- Born: January 24, 1926
- Died: October 9, 2017 (aged 91)
- Occupations: Poet, Writer, Editor, Professor
- Spouse: Ingrid Wendt
- Children: 3

= Ralph Salisbury =

American poet

Ralph James Salisbury (January 24, 1926 - October 9, 2017) was an American poet. His poem "In the Children's Museum in Nashville" was published in The New Yorker in 1960. His autobiography So Far, So Good won the 2012 River Teeth Literary Nonfiction Prize. His book Light from a Bullet Hole: Poems New and Selected was nominated for the Pulitzer Prize in 2009.

==Early life==
Ralph Salisbury was born in 1926 in Fayette County in northeast Iowa to an Irish American mother and a father who had English, Cherokee, and Shawnee heritage, though he was not enrolled in any Native American nation. His parents raised him on a farm with no electricity or running water. He survived a lightning strike at the age of 15. A year after graduating from Aurora (Iowa) High School at age 16, he enlisted in the Air Force and was trained as an aerial gunman, completing his training within days of the end of World War II. The G.I Bill enabled him to enroll in the North Iowa Teachers College and, later, the University of Iowa, where he studied with Robert Lowell and earned an MFA degree.

==Awards==
- C.E.S. Wood Retrospective Award (2015)
- River Teeth Literary Nonfiction Book Book Prize (2012)
- Rockefeller Bellagio Award in fiction (1992)
- Northwest Review Poetry Award
- Chapelbrook Award

==Bibliography==
===Autobiography===

- So Far So Good, University of Nebraska Press, 2013 (River Teeth Literary Nonfiction Prize).

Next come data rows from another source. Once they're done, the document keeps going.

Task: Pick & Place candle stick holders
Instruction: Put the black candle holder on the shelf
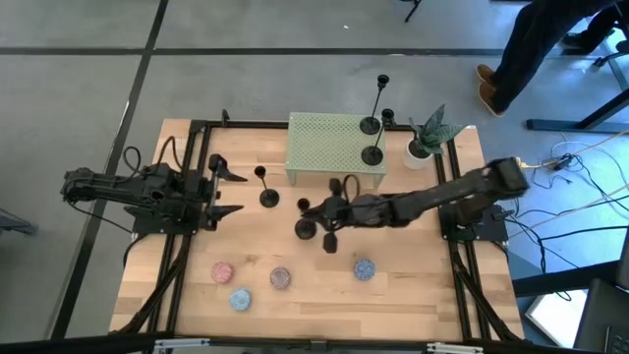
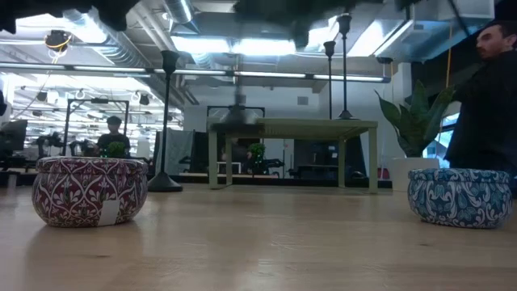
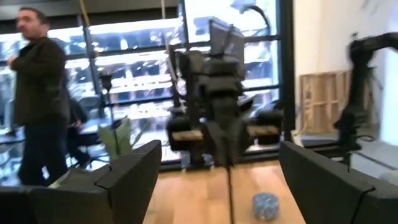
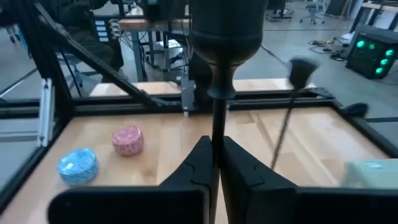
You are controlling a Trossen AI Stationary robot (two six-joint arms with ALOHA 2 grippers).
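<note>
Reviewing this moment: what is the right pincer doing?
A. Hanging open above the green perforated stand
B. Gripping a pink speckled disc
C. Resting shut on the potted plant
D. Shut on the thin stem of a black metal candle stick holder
D: in the right wrist view the right pincer has its two dark fingers pressed together around the thin upright stem of a black metal candle stick holder, just below its top cup.
</note>
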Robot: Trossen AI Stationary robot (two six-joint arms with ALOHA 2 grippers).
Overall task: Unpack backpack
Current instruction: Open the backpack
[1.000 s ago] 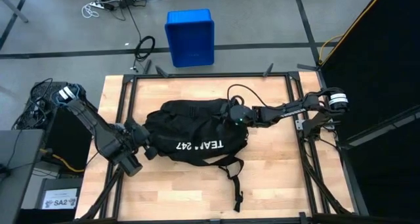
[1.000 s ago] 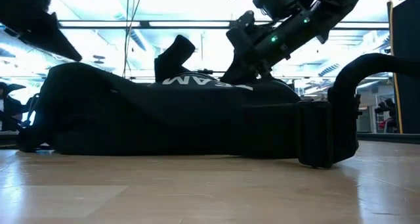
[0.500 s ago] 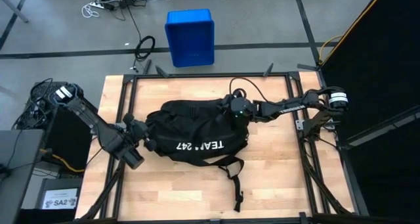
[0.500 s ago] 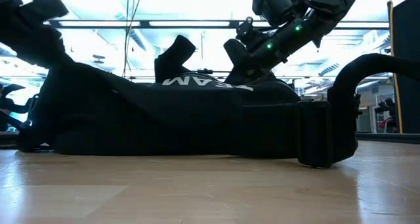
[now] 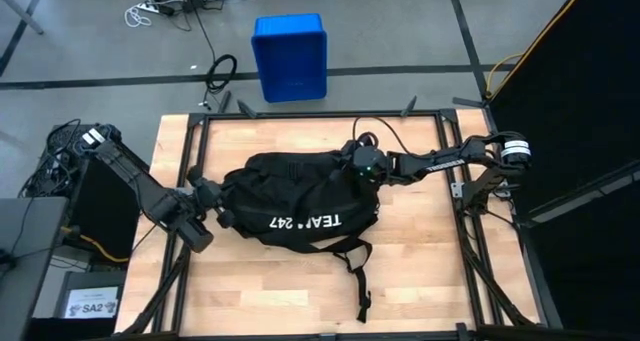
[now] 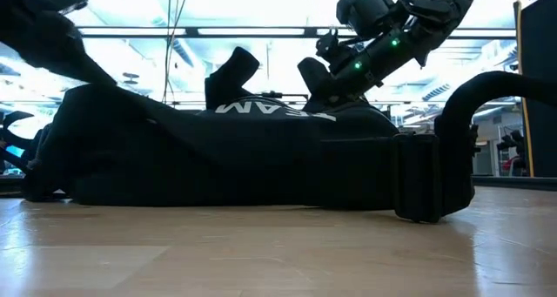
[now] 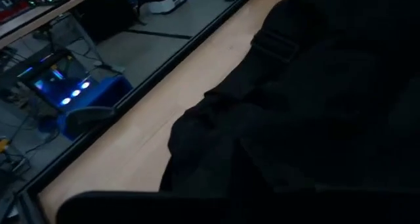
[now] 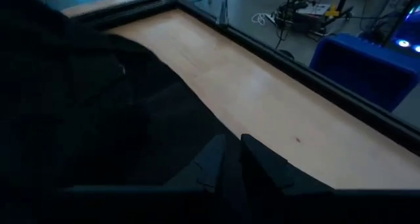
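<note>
Left tool (image 5: 222, 219) closed tight at the left end of the large black soft fabric backpack (image 5: 290, 206), seemingly pinching a fold of its cloth, though exactly what sits between the fingers cannot be made out; in the left wrist view only dark fabric (image 7: 315, 106) against pale wood. Right tool (image 5: 350, 167) nearly shut at the backpack's far right shoulder, fingers (image 8: 262, 165) drawn close together in the right wrist view over dark cloth, probably nipping a zipper pull or a small tab, not clear enough to say which. Backpack lying flat across the middle of the light wooden surface (image 5: 420, 281), white "TEAM 247" lettering (image 5: 305, 222) facing up, one strap (image 5: 358, 271) trailing toward the near edge, still zipped or at least with nothing taken out. Blue plastic crate (image 5: 289, 56) on the floor well beyond the far edge of the surface. Judged step: the opening stage, one end anchored while the other end's closure gets worked. Next move likely calling for a steady hold on the left and a pull along the zipper line on the right, keeping the cloth taut so the bag does not simply slide.
</note>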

=== Published poetry collections ===

- Like the Sun in Storm, Habit of Rainy Nights Press, 2012 (nominated for the Oregon Book Award).
- Light from a Bullet Hole: Poems New and Selected, 1950-2008, Silverfish Review Press, 2009 (nominated for the Pulitzer Prize).
- Blind Pumper at the Well, Salt Publishing, Cambridge (UK), 2008.
- War in the Genes, Cherry Grove Editions, 2005.
- Rainbows of Stone, University of Arizona Press, September 2000.
- A White Rainbow, Poems of a Cherokee Heritage, Blue Cloud Press, 1985.
- Going to the Water: Poems of a Cherokee Heritage, Pacific House Books, 1983.
- Spirit Beast Chant, Blue Cloud Press, 1982.
- Pointing at the Rainbow, Blue Cloud Press, 1982.
- Ghost Grapefruit and Other Poems, Ithaca House, 1972.

===Prose===

- The Indian Who Bombed Berlin, stories, Michigan State University Press, 2009.
- The Last Rattlesnake Throw, stories, University of Oklahoma Press, 1998.
- One Indian and Two Chiefs, stories, Navajo Community College Press, 1993.

===Translations===

Poesie Da Un Retaggio Cherokee, Multimedia Edizioni, Salerno, Italy 1995, Tr. Prof. Fedora Giordano.

==Death==

Salisbury died on October 9, 2017. He was survived by his wife, Ingrid Wendt, and three children: Jeffrey Salisbury, Brian Salisbury, and Martina Salisbury.